#### [What to do]
After locating the line with "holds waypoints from" in the data that follows, return it and every later line exactly, up to and including the line with "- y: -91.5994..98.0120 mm".

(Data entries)
****************************************

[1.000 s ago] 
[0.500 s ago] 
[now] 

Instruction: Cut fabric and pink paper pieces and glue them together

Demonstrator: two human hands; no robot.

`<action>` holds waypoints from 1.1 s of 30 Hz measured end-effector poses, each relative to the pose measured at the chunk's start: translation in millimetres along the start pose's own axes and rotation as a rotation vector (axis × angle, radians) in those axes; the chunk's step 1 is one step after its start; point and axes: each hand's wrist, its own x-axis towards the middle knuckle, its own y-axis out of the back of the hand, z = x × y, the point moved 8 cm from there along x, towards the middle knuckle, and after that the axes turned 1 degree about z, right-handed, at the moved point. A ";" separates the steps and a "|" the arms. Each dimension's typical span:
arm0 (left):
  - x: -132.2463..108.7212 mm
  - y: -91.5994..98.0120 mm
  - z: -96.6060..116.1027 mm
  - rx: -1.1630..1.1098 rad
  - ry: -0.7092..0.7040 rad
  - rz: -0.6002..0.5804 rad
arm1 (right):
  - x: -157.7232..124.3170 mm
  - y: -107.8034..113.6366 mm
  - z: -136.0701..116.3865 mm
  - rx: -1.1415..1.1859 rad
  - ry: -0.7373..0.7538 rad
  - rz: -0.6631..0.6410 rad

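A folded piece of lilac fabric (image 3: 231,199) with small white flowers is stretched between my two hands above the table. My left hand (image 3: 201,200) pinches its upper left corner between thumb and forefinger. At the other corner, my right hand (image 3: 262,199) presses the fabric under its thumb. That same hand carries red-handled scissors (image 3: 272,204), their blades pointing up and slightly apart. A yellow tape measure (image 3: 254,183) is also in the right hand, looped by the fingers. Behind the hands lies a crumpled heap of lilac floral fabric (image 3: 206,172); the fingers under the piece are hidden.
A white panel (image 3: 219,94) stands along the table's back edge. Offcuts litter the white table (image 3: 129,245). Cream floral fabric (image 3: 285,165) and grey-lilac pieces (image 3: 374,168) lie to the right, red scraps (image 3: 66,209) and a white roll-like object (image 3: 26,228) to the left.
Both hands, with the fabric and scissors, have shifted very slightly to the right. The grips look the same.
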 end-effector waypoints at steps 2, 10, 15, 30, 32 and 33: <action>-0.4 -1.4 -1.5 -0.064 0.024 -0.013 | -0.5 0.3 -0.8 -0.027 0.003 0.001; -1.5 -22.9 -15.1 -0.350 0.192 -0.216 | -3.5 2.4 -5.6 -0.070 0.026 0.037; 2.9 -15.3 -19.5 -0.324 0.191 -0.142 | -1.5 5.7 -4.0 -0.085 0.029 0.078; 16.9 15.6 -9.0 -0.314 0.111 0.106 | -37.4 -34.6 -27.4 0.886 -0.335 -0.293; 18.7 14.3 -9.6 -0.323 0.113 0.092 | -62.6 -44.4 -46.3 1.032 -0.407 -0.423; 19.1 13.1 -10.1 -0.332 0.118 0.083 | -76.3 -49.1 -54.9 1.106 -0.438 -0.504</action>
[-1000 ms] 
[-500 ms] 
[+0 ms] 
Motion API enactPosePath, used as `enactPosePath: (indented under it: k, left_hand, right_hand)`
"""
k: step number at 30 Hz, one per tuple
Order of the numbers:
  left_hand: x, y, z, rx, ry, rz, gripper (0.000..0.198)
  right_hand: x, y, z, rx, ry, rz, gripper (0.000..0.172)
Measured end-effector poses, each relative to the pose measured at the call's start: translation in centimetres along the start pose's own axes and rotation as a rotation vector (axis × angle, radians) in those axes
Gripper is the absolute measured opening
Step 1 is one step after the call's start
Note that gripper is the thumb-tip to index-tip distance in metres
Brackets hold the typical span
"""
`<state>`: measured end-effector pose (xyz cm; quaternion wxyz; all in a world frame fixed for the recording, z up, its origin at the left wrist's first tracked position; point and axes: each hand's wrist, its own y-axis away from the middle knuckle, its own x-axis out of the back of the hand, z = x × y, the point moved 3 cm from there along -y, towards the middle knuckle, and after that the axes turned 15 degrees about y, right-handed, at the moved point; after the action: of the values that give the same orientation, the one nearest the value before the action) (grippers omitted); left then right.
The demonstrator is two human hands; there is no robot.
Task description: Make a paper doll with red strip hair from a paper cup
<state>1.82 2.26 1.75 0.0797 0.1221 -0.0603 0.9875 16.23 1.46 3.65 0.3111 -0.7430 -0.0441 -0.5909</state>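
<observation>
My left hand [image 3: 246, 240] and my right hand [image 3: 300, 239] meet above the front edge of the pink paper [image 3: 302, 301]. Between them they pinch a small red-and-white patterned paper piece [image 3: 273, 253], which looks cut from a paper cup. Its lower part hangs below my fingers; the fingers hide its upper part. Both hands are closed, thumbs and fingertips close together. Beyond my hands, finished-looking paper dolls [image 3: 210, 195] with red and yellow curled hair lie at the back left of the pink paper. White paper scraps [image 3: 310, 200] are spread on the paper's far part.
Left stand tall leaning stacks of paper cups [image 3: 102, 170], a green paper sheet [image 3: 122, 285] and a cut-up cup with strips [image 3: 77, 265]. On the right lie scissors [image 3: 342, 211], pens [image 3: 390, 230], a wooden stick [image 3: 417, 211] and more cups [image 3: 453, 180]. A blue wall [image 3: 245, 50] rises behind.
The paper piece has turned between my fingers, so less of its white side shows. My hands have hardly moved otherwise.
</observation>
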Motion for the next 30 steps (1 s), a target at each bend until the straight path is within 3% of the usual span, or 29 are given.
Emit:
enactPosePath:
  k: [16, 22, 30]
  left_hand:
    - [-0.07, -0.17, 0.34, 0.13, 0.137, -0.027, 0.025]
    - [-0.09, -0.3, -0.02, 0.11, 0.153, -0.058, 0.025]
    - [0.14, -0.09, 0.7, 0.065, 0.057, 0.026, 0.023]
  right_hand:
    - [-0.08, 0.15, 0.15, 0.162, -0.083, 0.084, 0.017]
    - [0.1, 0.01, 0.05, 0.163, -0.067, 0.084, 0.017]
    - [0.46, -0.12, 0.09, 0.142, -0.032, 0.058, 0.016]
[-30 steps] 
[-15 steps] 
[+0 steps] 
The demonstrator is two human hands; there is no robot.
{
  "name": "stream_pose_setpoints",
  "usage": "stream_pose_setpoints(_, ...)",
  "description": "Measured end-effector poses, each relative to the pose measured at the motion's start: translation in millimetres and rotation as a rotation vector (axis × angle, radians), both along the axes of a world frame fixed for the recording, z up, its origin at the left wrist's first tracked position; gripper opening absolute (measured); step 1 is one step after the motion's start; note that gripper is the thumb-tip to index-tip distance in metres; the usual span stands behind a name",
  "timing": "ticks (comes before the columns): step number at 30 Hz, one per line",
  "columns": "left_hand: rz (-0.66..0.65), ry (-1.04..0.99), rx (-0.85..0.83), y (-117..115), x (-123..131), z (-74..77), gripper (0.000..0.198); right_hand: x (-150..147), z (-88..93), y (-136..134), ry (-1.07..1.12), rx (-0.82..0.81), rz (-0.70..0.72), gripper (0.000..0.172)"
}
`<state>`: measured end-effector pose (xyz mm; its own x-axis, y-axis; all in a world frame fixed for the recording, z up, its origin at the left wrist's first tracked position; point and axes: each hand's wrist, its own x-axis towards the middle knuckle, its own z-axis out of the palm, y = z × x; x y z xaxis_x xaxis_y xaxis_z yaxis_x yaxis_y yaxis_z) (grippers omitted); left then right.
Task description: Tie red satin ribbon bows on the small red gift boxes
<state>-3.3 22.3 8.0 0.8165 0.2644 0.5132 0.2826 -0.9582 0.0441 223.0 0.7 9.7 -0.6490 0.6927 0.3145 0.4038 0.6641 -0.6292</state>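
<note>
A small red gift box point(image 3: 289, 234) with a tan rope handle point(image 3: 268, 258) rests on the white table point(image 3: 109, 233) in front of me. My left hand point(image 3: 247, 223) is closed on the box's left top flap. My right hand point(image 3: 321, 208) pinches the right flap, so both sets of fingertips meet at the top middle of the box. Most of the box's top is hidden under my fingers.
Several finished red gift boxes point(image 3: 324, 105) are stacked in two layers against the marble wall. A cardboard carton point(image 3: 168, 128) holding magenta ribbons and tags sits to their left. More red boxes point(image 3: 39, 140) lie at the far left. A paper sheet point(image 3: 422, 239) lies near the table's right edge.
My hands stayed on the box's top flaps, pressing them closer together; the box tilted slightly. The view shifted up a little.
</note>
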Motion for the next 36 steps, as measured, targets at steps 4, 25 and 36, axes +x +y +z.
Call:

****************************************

#### [Expected output]
`<action>` holds waypoints from 1.1 s of 30 Hz measured end-effector poses, each relative to the pose measured at the chunk's start: translation in millimetres along the start pose's own axes and rotation as a rotation vector (axis × angle, radians) in those axes; the chunk's step 1 is one step after its start; point and axes: each hand's wrist, its own x-axis towards the middle knuckle, its own y-axis out of the back of the hand, z = x × y, the point moved 8 cm from there along x, towards the middle knuckle, and after that the axes turned 1 degree about z, right-handed, at the moved point. A ";" separates the steps and a "|" the arms. Each dimension's typical span:
arm0 (left):
  - x: -132.2463..108.7212 mm
  - y: -91.5994..98.0120 mm

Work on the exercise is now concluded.